SORRINDO PELAS COSTAS - Eliane Brum

Enfiou uma mão por dentro da blusa para puxar o sutiã, cuja alça direita tinha dobrado. No gesto, sentiu seu indicador roçar alguma coisa. Uma pedra no meio do seu caminho? Retrocedeu com os cinco dedos. Sentiu de novo. Apalpou. Parecia uma bola entre as suas costelas. Apertou. Não doía. Coçou. Não coçava. O que era aquilo? Correu até o banheiro da firma. Tirou a blusa, torcendo para que ninguém entrasse e a visse seminua. Torceu-se toda para olhar no espelho. Havia uma bolota vermelha e perfeitamente redonda ali. Não perfeitamente, olhando melhor. Apalpou de novo. Não sentia nada. Coçou. Não coçava nada. Como não tinha visto aquela bolota antes?

Ligou para o consultório médico. Há uma bolota nas minhas costas, anunciou à secretária. Não posso esperar um mês por uma consulta. Maldito plano de saúde vagabundo. Você sabe, uma bolota nem sempre é uma bolota, insistiu. Vou falar com o doutor para marcar um encaixe, a moça prometeu.

Naquela noite sonhou que a bolota tinha um rosto. Como a carinha do smiles. Mas era uma carinha má. A bolota ria dela. Antes de lhe cravar os dentes. Agora ela tinha certeza de que aquela bolota não era inofensiva. Nas noites seguintes teve medo de dormir. Era como se uma estranha estivesse acordada sem que ela pudesse enxergar seus olhos abertos. Uma estranha íntima dando dentadas na sua carne. E rindo, rindo muito. Rindo pelas suas costas.

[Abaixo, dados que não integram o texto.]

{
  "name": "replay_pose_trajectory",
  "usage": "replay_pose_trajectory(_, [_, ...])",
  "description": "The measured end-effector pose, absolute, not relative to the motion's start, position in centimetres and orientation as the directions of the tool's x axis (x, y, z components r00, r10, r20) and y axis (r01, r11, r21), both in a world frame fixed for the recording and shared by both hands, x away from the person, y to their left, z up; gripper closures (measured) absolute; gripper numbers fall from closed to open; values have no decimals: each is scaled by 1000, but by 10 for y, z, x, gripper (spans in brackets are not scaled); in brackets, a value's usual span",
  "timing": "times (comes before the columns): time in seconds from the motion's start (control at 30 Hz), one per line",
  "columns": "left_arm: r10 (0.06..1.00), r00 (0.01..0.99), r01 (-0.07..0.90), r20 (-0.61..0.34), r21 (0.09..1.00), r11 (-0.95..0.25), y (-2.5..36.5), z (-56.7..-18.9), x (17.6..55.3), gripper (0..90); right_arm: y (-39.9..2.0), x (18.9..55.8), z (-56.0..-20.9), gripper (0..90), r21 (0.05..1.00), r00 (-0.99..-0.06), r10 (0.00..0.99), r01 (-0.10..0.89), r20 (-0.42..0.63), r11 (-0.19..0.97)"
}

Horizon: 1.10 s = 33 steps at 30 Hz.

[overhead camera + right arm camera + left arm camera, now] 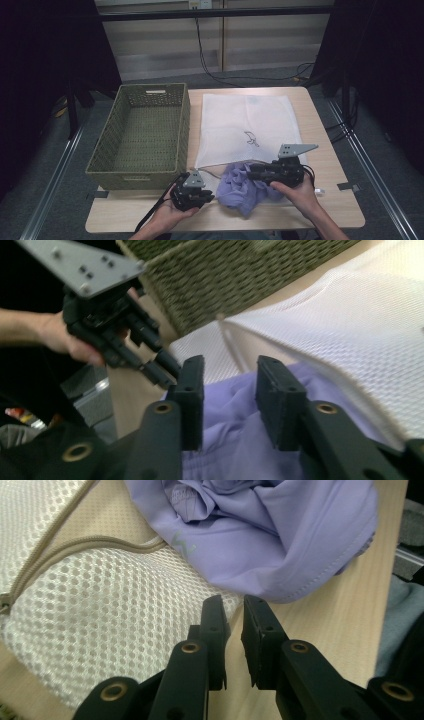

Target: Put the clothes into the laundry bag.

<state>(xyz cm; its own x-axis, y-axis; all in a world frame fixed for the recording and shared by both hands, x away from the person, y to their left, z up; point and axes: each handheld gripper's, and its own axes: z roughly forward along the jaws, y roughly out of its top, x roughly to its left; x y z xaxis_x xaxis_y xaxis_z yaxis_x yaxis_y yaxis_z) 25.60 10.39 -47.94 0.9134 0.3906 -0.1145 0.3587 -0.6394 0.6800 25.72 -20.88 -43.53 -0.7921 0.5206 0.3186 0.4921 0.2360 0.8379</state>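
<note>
Lavender garment at the mesh bag's mouth, both grippers beside it, neither gripping

High view: the mesh laundry bag (pixel 247 125) lies flat mid-table with its near edge toward us, we judge so the crumpled lavender garment (pixel 242 187) can be fed in; the garment sits on the table's near edge, overlapping the bag's near edge, with the wicker basket (pixel 141 135) to the left. Left gripper (pixel 206 196) sits just left of the garment, right gripper (pixel 252 172) at its right edge. Left gripper view: jaws nearly pressed together, a narrow gap, nothing between them, tips at the bag's mesh beside the zip (pixel 75 547); garment (pixel 270 535) is smooth, stitched hem, bunched in folds. Right gripper view: jaws partly spread over the garment (pixel 240 440), pads not visibly pressing cloth, so no grip as we read it
</note>
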Motion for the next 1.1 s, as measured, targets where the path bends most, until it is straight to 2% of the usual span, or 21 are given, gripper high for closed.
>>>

Hum, disse o médico. Hum o quê? Não estou gostando do aspecto dela, mas não posso confirmar nada antes da biópsia. Pode não ser nada. Quando apareceu? Não sei, só vi na semana passada. Deve estar aí há algum tempo. Como você não viu? A pergunta a deixava nervosa. Eu não sei, não sei como eu não a vi antes. Eu deveria tê-la apalpado no banho, pelo menos, mas não senti. Simplesmente não senti. Não se preocupe, faremos a biópsia e tudo ficará esclarecido. Ela nem sabia se queria esclarecer alguma coisa. Eu não tenho material para fazer aqui, mas basta ir ao laboratório, seu plano cobre esse exame. É um procedimento de rotina. Da rotina de quem, ela gostaria de ter perguntado. Mas se calou.

Sentada na sala de espera do laboratório em que arrancariam um dente do sorriso das costas dela, ela estava longe. Não só de suas costas, mas dela inteira. Fora. Estava fora. Nem registrou a dor. Sentiu algum desconforto?, perguntou a moça. Desconforto, que palavra era esta? Doeu menos do que depilar a virilha com cera, ela disse.

Cinco dias depois, a secretária do médico ligou porque ele queria vê-la. Ela foi, mas permaneceu onde estava. Longe. Nem ouviu a palavra quando o médico a pronunciou. Simplesmente não a interessava. Tudo o que ela conseguia pensar é que ninguém a amava o suficiente para acariciar as suas costas. Ninguém a amava o suficiente para descobrir que havia uma bolota ali antes que fosse tarde demais.